Freezer v. Miller

176 S.E. 159, 163 Va. 180, 1934 Va. LEXIS 176
CourtSupreme Court of Virginia
DecidedSeptember 20, 1934
StatusPublished
Cited by49 cases

This text of 176 S.E. 159 (Freezer v. Miller) is published on Counsel Stack Legal Research, covering Supreme Court of Virginia primary law. Counsel Stack provides free access to over 12 million legal documents including statutes, case law, regulations, and constitutions.

Bluebook
Freezer v. Miller, 176 S.E. 159, 163 Va. 180, 1934 Va. LEXIS 176 (Va. 1934).

Opinions

Epes, J.,

delivered the opinion of the court.

The proceeding in which the judgment here under review was entered was originally a petition for an attachment, filed on May 31, 1930, by J. T. Miller against J. Freezer and [185]*185Irving Freezer, partners doing business under the name of J. Freezer & Son.

The ground of attachment was that the defendants were nonresidents of the State of Virginia. The cause of action which the plaintiff asserts against the defendants is a claim for damages for malicious prosecution. He alleges that the defendants, through their agent, Herbert Freezer, maliciously and without probable cause, made complaint under oath to the civil and police justice of the city of Radford charging that J. T. Miller “is storing and concealing in his premises and residence * * * stolen goodsthat upon such complaint they, through their agent, Herbert Freezer, had a search warrant issued for the search of the plaintiff’s premises for stolen goods; and that upon a search being made under such warrant no stolen goods were found upon the plaintiff’s premises or in his possession.

As a petition for an attachment the petition is defective. But the proceedings which were had upon it were had as upon a notice of motion for judgment; and as the only judgment entered was a personal judgment against Irving Freezer, we shall treat the matter as being upon a notice of motion for judgment against Irving Freezer. (See section 6404 and section 6264, Code Va. 1919.)

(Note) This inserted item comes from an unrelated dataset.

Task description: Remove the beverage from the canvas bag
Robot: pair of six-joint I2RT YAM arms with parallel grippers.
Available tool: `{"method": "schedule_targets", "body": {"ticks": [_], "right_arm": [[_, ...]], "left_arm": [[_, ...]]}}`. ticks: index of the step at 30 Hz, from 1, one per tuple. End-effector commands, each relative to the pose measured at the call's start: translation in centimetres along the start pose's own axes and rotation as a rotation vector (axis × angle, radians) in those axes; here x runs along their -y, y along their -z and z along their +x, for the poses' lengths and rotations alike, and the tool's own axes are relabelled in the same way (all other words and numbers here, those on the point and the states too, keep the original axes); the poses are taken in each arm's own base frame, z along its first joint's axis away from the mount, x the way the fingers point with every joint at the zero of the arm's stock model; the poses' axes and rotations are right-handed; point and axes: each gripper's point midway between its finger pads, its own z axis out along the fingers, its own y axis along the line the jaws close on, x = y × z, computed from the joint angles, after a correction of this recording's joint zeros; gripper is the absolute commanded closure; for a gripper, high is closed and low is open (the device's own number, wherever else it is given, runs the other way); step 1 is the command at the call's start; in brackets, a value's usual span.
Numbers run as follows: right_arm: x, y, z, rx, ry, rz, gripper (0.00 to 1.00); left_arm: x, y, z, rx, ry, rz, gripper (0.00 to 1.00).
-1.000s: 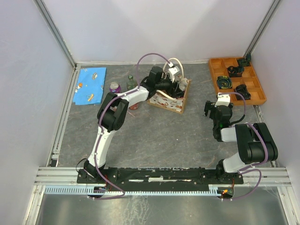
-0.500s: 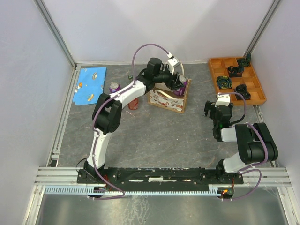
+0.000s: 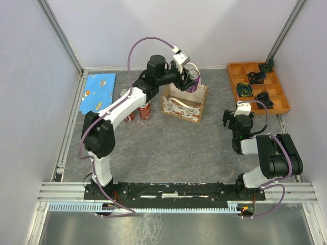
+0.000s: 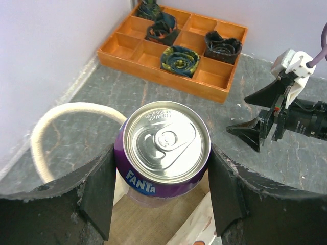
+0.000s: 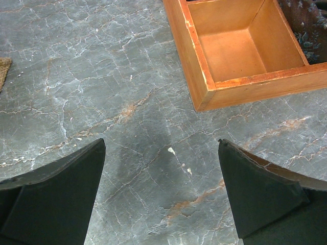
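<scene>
My left gripper (image 3: 190,80) is shut on a purple Fanta can (image 3: 192,81) and holds it above the canvas bag (image 3: 185,106), a small tan tote with a red-and-white print. In the left wrist view the can (image 4: 162,148) sits upright between my two black fingers (image 4: 99,189), with the bag's tan inside (image 4: 153,222) below it and a white looped handle (image 4: 48,120) to the left. My right gripper (image 3: 233,118) is open and empty, low over the bare stone table (image 5: 153,148), right of the bag.
An orange compartment tray (image 3: 258,87) with dark rolled items stands at the back right; its corner shows in the right wrist view (image 5: 204,97). A blue printed cloth (image 3: 98,93) lies at the back left. Two other cans (image 3: 144,109) stand left of the bag, partly behind the left arm.
My left gripper has risen out of the bag with the purple can in it and moved a little back. The right arm has not moved.
</scene>
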Motion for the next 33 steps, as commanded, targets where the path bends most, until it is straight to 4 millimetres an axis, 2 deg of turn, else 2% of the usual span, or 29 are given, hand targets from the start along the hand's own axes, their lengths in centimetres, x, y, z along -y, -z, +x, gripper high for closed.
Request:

J. Freezer made no appearance. Irving Freezer filed a demurrer and answer to the petition. It is not necessary to consider the grounds of demurrer further than to say that none of them is well taken. In his answer he in effect pleads the general issue, “not guilty,” specifically denies that Herbert Freezer was acting as his agent in swearing out the search warrant and causing the search to be made of the plaintiff’s premises, and alleges that, he knew nothing about it, was not in any way responsible for it, and has not ratified any of Herbert Freezer’s acts in connection therewith.

There were two trials of the case. Upon the first trial the jury returned a verdict for the defendant. The plaintiff moved the court to set the verdict aside on the ground that it was contrary to the law and the evidence. The court [186]*186sustained this motion and entered an order granting the plaintiff a new trial. When the case was again called for trial at a subsequent term, the court, over the objection of the defendant, limited the trial to the question of the quantum of damages, and had the jury sworn to “well and truly try this case and assess the damages the plaintiff hath sustained by reason of the wrongful search of the premises by the defendants.” Upon the second trial the jury returned a verdict for $1,300. The court overruled the motion of the defendant to set aside this verdict, and entered judgment for the plaintiff in accordance therewith.

The plaintiff in error makes eight assignments of error which relate to the first trial. The first assignment is that the court erred in refusing to sustain the demurrer to the notice of motion for judgment. This we have already disposed of. The second assignment is that the court erred in refusing to strike out the plaintiff’s evidence. It is not necessary to notice this assignment further than to say that it is not well made. The third assignment of error is that the court erred in setting aside the verdict returned by the jury on the first trial. Assignments of error four to eight, inclusive, relate to the giving and refusing of instructions. As the jury returned a verdict for the defendant below, he could not have been prejudiced by any error which may have been committed in the giving or refusing of instructions; and we shall not notice these assignments of error except, in so far as we shall pass upon some of the questions raised thereby in passing upon whether the court erred in setting aside the verdict.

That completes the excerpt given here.